04/02/2011

Imitando as Donzelas


Hoje num seminário comentei o problema da possibilidade de existência dum mundo sem arte. Para responder falei sobre culturas anteriores onde a divisão ou separação de outros existenciais culturais como a religião ou ciência ainda não estariam separadas da arte, mas que, conquanto assimilada a essas outras realidades humanas, existia ainda assim aquilo que precipita a necessidade humana da arte, a saber a necessidade humana de permanência. Concluí portanto que Não, um mundo sem arte não só não seria possível como seria também uma contradição.

Ao que o professor me respondeu desmantelando o meu problema histórico, transformando-o num problema político: o problema não era saber o antes antigo, mas sim aquilo que o presente nos ensinou: o contra-exemplo foi, incluindo no tema em questão, a saber a reflexão de Hannah Arendt sobre a obra de arte enquanto fruto do pensamento, sugerir o exemplo histórico dos totalitarismos nos quais, na proporção em que não haveria pensamento, não haveria também obras de arte: sendo que portanto a resposta seria Sim, é possível um mundo sem obras de arte.

Só então reparei na futilidade que é escrever sobre este ou aquele tema se mais tarde não o incorporo nos meus pensamentos.
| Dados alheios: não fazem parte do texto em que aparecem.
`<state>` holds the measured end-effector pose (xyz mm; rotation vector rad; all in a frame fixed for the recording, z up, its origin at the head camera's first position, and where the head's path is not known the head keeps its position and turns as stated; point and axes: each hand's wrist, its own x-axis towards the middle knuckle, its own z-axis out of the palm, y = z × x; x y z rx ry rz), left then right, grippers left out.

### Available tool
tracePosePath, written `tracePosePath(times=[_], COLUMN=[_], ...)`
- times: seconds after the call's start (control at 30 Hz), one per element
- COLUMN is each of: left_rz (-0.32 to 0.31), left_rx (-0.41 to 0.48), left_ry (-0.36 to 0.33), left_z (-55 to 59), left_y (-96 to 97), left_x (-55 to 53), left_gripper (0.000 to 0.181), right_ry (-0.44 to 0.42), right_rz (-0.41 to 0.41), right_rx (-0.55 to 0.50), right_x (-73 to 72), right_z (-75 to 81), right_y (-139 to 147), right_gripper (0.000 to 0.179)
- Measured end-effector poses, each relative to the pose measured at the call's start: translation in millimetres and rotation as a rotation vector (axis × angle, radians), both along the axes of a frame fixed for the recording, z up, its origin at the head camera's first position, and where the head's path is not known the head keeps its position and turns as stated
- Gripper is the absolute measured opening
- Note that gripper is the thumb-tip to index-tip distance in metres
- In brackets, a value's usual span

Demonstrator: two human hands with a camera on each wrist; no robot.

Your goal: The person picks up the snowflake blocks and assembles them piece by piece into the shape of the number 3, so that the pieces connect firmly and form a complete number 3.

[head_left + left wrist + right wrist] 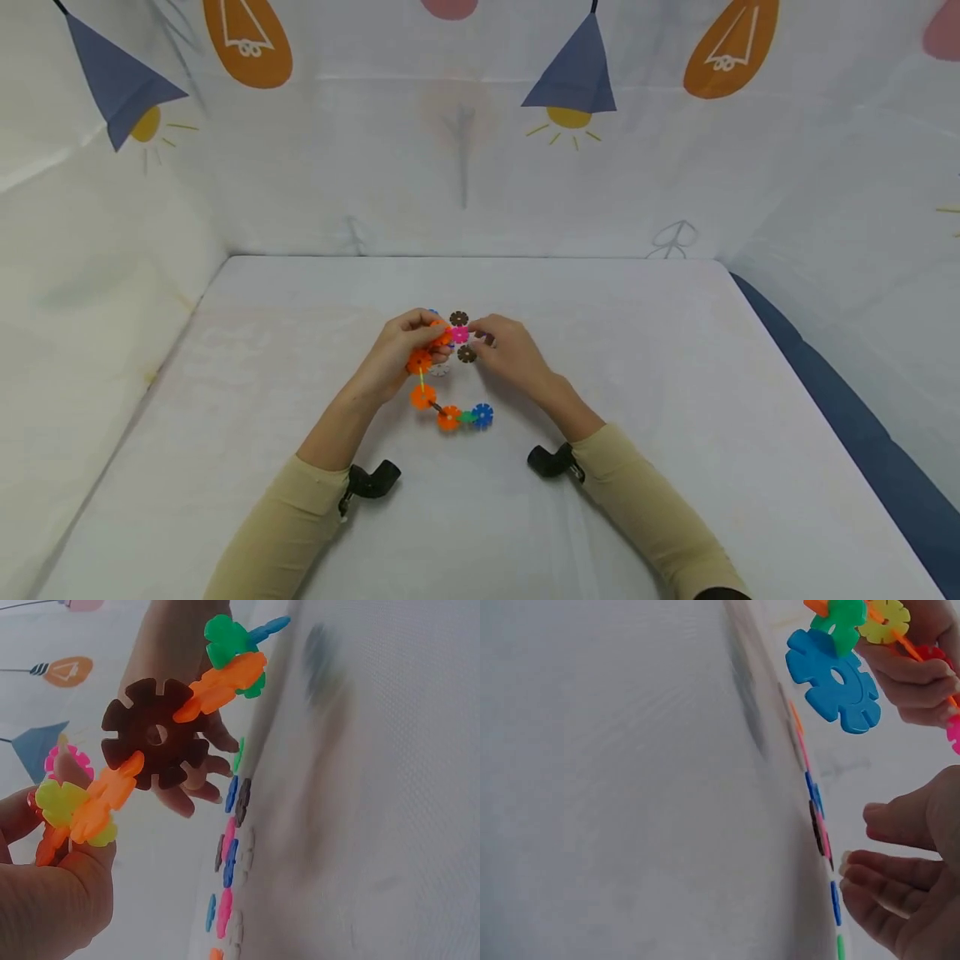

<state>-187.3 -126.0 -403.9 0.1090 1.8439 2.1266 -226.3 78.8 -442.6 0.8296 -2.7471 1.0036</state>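
Observation:
A chain of interlocking snowflake discs hangs from my left hand (393,354), whose thumb and fingers pinch it near its upper end. A pink disc (459,334) sits at that end. Down the chain come orange discs (423,397), with a yellow disc (58,802), a brown disc (124,739) and a green disc (845,626) linked between. The lowest piece is a blue disc (482,416). Close to the pink disc is my right hand (513,354). Its thumb and fingers are apart and loosely bent, with nothing between them in the right wrist view.
Loose discs lie on the white table (637,350) beneath and beyond the hands, among them a brown disc (467,354), a clear disc (439,370) and a pink disc (224,911). A printed white cloth (390,167) rises behind the table.

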Motion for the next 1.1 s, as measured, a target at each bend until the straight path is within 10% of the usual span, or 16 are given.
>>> tracePosePath(times=[0.53, 1.1], left_rz=[0.008, 0.013], left_rx=[-0.011, -0.04], left_ry=[-0.006, -0.021], left_z=[1.1, 0.2], left_y=[0.8, 1.6], left_x=[-1.2, -0.8], left_gripper=[0.019, 0.019], right_ry=[-0.139, -0.147], right_rz=[0.012, 0.0], right_rx=[0.334, 0.337], right_x=[-12.7, -6.9], right_z=[3.8, 10.0], right_y=[-17.5, -12.3], right_gripper=[0.027, 0.01])
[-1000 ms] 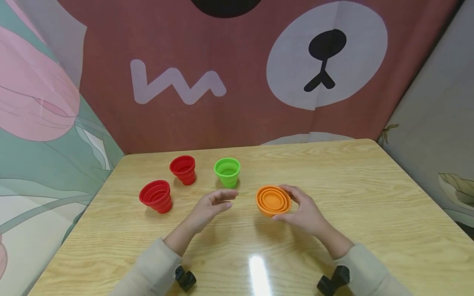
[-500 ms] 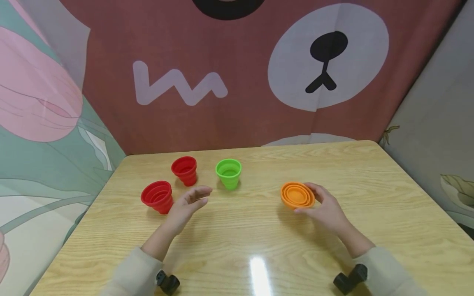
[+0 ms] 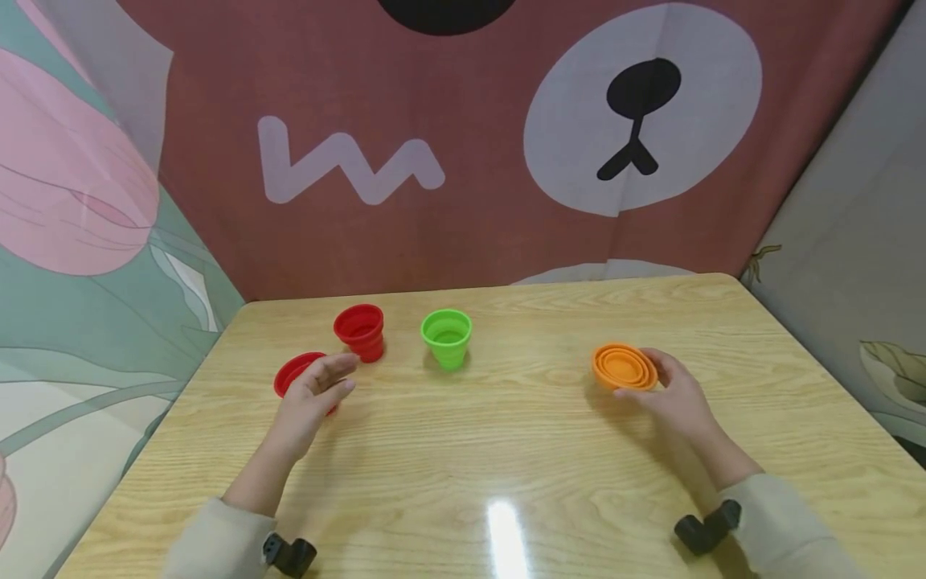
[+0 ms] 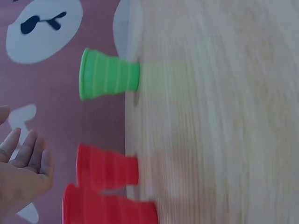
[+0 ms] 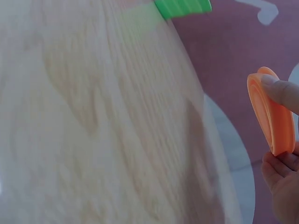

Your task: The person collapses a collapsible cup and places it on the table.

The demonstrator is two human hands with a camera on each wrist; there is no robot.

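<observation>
My right hand (image 3: 678,396) pinches a collapsed orange folding cup (image 3: 624,367) by its rim, above the right part of the table. In the right wrist view the thumb lies over one side of the flattened orange cup (image 5: 273,114), with fingers under it. My left hand (image 3: 307,404) holds nothing, its fingers loosely bent; it overlaps the nearer red folding cup (image 3: 291,373) in the head view. Behind that stands a second red folding cup (image 3: 364,334), extended and upright. An extended green folding cup (image 3: 447,341) stands to its right.
The light wooden table (image 3: 492,434) reaches back to a brown curtain (image 3: 477,233) with a cartoon bear print. Floral fabric (image 3: 94,322) hangs along the left side, and pale fabric (image 3: 854,265) along the right.
My right hand has carried the orange cup to the right and slightly back. My left hand has moved left, from near the green cup to over the nearer red cup. The standing cups stay put.
</observation>
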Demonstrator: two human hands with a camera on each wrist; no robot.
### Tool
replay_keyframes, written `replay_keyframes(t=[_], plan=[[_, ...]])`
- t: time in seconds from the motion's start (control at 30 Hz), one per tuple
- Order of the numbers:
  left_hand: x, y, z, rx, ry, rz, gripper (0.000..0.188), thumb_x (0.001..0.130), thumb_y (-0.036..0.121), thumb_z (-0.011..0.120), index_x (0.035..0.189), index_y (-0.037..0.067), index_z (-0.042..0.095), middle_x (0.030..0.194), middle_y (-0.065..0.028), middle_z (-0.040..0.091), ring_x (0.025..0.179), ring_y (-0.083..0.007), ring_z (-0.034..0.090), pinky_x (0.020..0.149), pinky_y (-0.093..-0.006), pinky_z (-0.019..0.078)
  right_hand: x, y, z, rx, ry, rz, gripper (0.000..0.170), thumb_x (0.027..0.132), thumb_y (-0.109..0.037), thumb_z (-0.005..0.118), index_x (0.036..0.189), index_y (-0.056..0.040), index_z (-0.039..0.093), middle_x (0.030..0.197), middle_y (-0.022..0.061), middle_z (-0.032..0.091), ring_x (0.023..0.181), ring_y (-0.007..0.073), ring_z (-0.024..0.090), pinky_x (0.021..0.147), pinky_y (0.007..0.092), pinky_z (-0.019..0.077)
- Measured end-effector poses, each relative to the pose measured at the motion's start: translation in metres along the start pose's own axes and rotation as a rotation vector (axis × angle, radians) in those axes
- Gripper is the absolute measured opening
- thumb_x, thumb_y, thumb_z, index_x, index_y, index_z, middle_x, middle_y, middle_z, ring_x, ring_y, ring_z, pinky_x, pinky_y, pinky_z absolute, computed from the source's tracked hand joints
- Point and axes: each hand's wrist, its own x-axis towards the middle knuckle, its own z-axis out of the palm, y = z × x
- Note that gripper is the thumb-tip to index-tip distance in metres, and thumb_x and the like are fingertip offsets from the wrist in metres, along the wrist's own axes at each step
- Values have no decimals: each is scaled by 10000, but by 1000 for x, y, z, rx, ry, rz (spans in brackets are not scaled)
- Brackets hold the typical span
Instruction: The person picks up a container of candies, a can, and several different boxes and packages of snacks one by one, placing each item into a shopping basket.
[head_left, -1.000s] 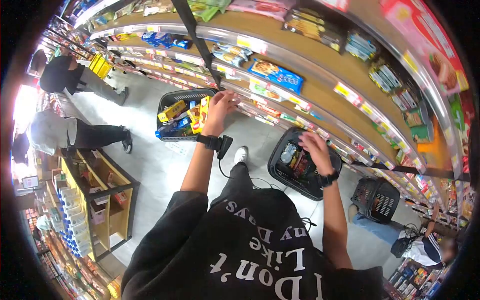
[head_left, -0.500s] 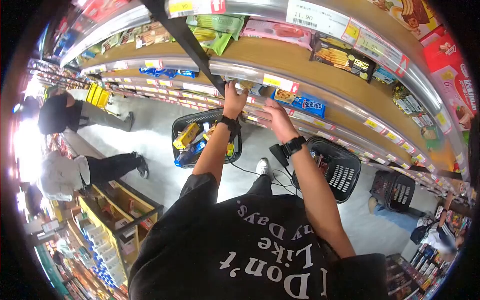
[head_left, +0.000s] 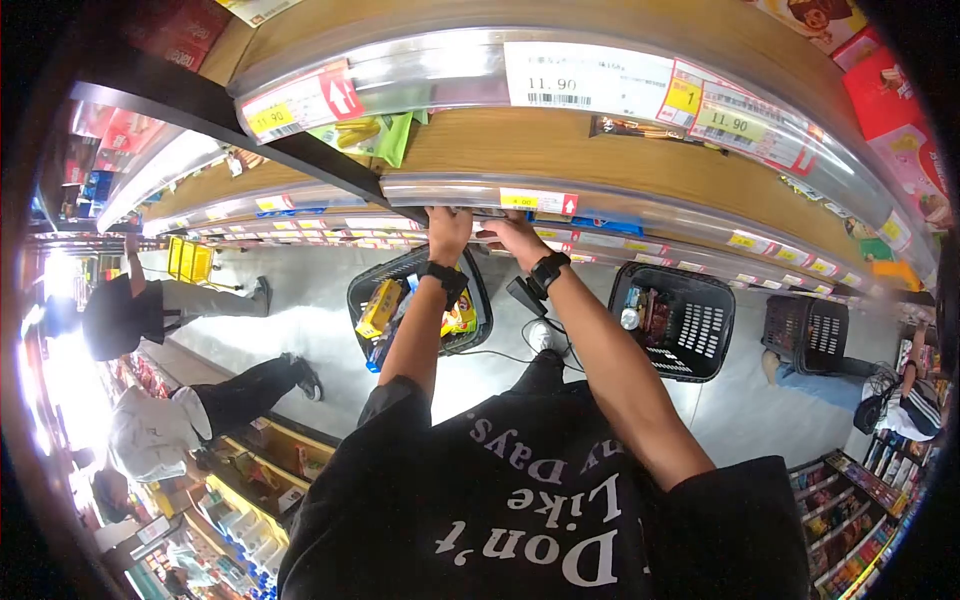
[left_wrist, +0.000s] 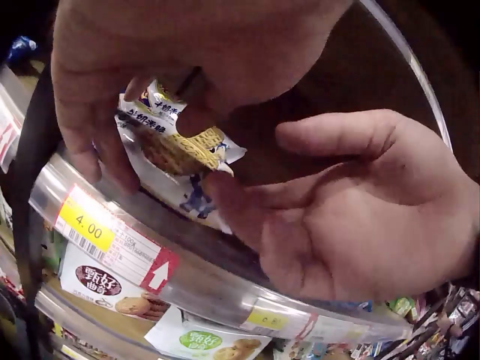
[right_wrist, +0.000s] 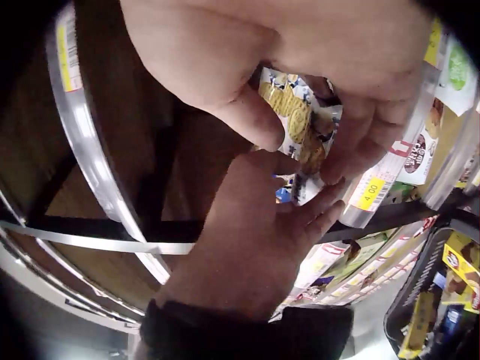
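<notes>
A white biscuit packet [left_wrist: 187,161] with yellow waffle-like biscuits and blue print lies on the shelf, just behind the clear price rail. My left hand [head_left: 449,230] curls over one end of it, thumb and fingers to either side. From the other end my right hand [head_left: 518,240] reaches in, fingertips on the wrapper, and the packet [right_wrist: 289,112] shows between its thumb and fingers in the right wrist view. The rail hides the packet in the head view. To the right on the same shelf, a blue packet [head_left: 600,224] pokes out under the rail.
Below on the floor are a black basket [head_left: 487,300] of snack boxes and a second basket [head_left: 705,325] with a few items. A dark post [head_left: 330,170] divides the shelves at left. Other people [head_left: 165,420] stand in the aisle, and another basket [head_left: 825,330] is at far right.
Both hands have gone up to the shelf, the right moving left from over its basket to join the left at the biscuit packet. My head has come closer to the shelves.
</notes>
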Motion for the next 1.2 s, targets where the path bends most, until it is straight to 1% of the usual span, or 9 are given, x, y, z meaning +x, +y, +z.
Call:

Ao recusar-me a pensar o presente, ao apressar-me em encontrar um fácil Sim nas brumas do passado, ao afirmar a omni-necessidade da Arte, o que faço eu? Aliás, o que faz todo o Sim que implica a necessidade de tal ou tal coisa? Imediatamente desresponsabiliza: o que o meu Sim diz é: «não é preciso fazer valer a arte, não é preciso combater por ela; ela é sempre necessária, e portanto haverá sempre alguém, qualquer pessoa, que por ela lute; eu não necessito fazer nada». Por muito que tenha pensado nelas, acabei, na primeira oportunidade, por me comportar exactamente como as Donzelas do Rheno: na primeira oportunidade afirmei a Incorruptibilidade-Intocabilidade do Ouro-Arte, preparando o caminho para que na primeira oportunidade mo-lo roubem.

O argumento está apenas esboçado, mas outra coisa que interessa notar é que partimos ambos, eu e o professor, para exemplos extremos: pegámos em civilizações estranhas nas quais pudéssemos afirmar que não possuiriam obras de arte como estas foram entendidas a partir da modernidade. O meu exemplo funciona, assim como o dele, mas não pude deixar de passar o resto da aula a auto-analisar-me, apercebendo-me tenebrosamente de que é assim que eu penso: ao confrontar-me com um problema, transporto-me imediatamente para o passado, puxo os limites históricos, primitivizo, ou, para não haver problemas lexicais, vejo as primícias. Isto corre o risco de se tornar saudodismo ou ahistoricidade mais perigosa: ao invés de olhar para os extremos políticos do presente, refugio-me na certeza da estabilidade do passado imperturbável. No Nostalgia do Absoluto, Steiner pensa Lévi-Strauss como aquele que encontra o paradiso no estudo do passado incorrupto, sendo que o presente já estaria de tal maneira podre que nada o poderia resgatar. Eu desdenho tal vista, e desse modo entristece-me aperceber-me de que dou por mim precisamente a pensar de modo semelhante.